W ostatnim kroku dopasuj dane do przypuszczalnego modelu powiązania zgodnie z opisem w protokole tekstowym. Aby przeprowadzić jakikolwiek eksperyment anizotrofii, ważne jest, aby wykluczyć duże zmiany w intensywności fluorescencji. Jak pokazano tutaj, fluorescencja SBDS-FlAsH nie zmienia się zauważalnie po związaniu z EFL1.

Miareczkowanie EFL1 do kuwety kwarcowej zawierającej SBDS-FlAsH powoduje wzrost początkowej obserwowanej anizotrofii. Kilka dodatków EFL1 opisuje odpowiednią krzywą wiązania, którą można dopasować za pomocą nieliniowej regresji metodą najmniejszych kwadratów do przypuszczalnego modelu wiązania. W takim przypadku model z jednym wiążącym miejscem nie opisuje odpowiednio danych eksperymentalnych.

Zamiast tego model dwóch nieidentycznych miejsc wiązania odpowiednio opisuje dane eksperymentalne. Po opanowaniu eksperyment wiązania anizotrofii fluorescencji można przeprowadzić w ciągu trzech godzin, jeśli zostanie wykonany prawidłowo. Podczas wykonywania tej procedury ważne jest, aby mieć oczyszczone białko w dużych ilościach.

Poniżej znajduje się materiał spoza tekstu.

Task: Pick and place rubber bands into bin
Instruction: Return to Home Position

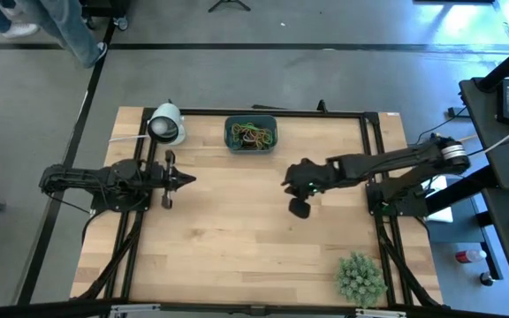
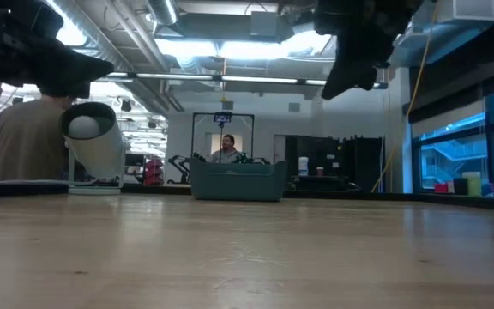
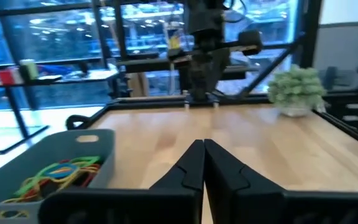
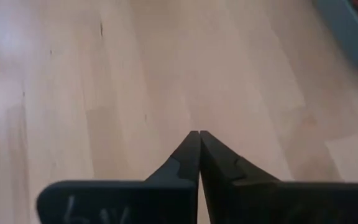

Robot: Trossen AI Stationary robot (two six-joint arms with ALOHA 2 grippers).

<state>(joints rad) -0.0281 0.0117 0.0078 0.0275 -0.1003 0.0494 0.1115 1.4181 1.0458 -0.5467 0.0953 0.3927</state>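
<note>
Two grippers, each with jaws pressed together and empty. The left gripper [image 1: 188, 179] and right gripper [image 1: 287, 182] point toward each other above the table [image 1: 237, 256], well apart. The bin [image 1: 228, 132] sits between their tips, off toward the far edge, clear of both. The rubber bands [image 1: 253, 136] lie heaped inside it.

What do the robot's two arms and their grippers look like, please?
The left arm and right arm are dark and jointed; the right has a silvery ring at one joint. The left gripper has two black wedge-shaped fingers tapering to points; the right gripper matches, with pale scribbled marks on its base.
</note>
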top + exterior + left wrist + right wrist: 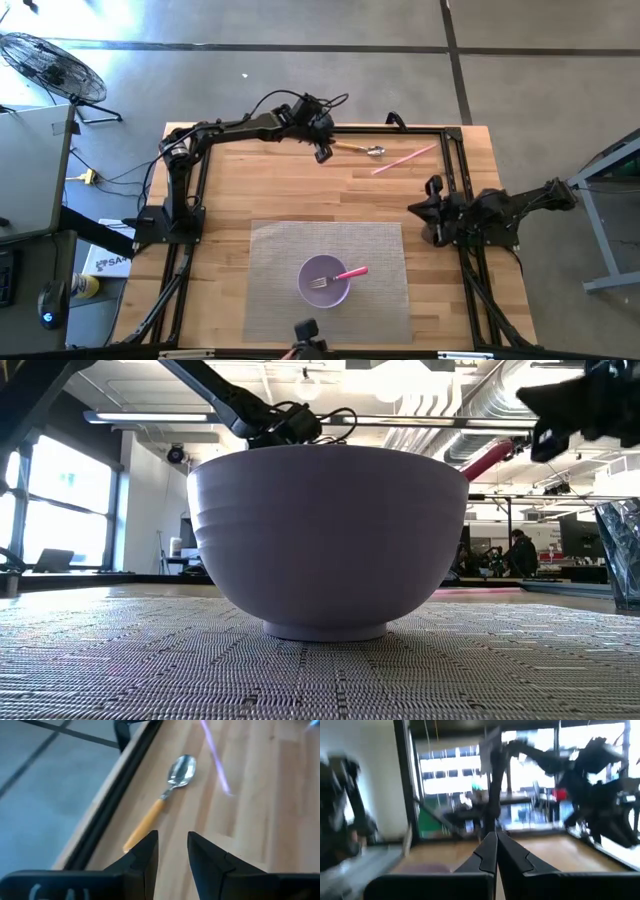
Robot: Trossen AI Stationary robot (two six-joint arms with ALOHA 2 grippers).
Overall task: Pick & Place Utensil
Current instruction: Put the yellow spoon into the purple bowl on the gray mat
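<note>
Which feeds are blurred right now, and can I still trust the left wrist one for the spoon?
Left wrist view: spoon readable, slightly soft; the pink straw smeared. Right wrist view: heavily motion-blurred, room streaked. Low view: bowl fills the frame, backlit by bright windows. High view: sharp, evenly lit.

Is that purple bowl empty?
No. The bowl on the mat holds a pink-handled fork, its handle sticking out over the rim.
</note>
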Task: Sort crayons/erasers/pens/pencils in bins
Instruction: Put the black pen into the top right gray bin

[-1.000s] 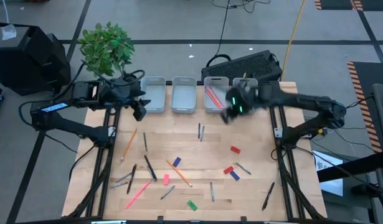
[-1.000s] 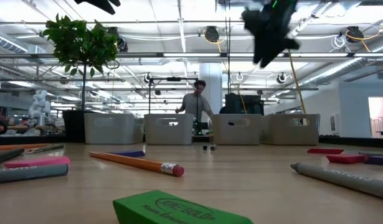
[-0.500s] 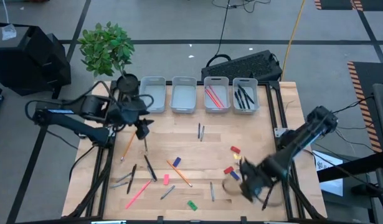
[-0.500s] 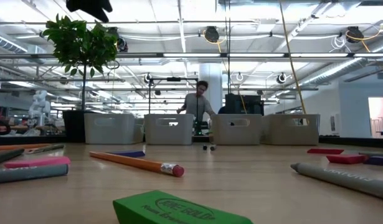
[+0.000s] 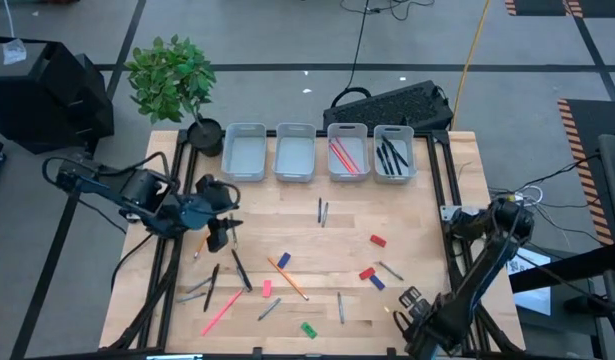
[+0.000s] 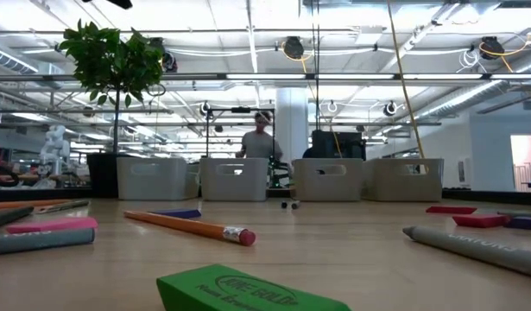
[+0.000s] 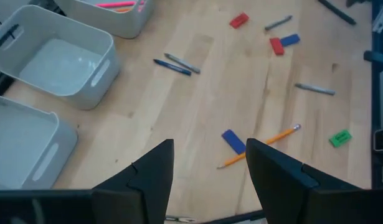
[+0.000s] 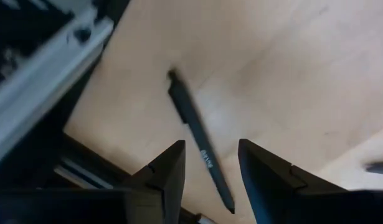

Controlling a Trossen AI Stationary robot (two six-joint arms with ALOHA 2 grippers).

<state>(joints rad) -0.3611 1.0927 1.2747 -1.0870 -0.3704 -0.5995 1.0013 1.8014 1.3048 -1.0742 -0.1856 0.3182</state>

Równolegle z tą procedurą można przeprowadzić inne metody, takie jak ta, z testem komplementacji opartej na fragmentach lub anizotrofią fluorescencji z różnymi domenami badanego białka, w celu wsparcia odpowiedniego modelu wiązania. Po obejrzeniu tego filmu powinieneś dobrze zrozumieć, jak przeprowadzić eksperyment wiązania, a następnie anizotrofię fluorescencji.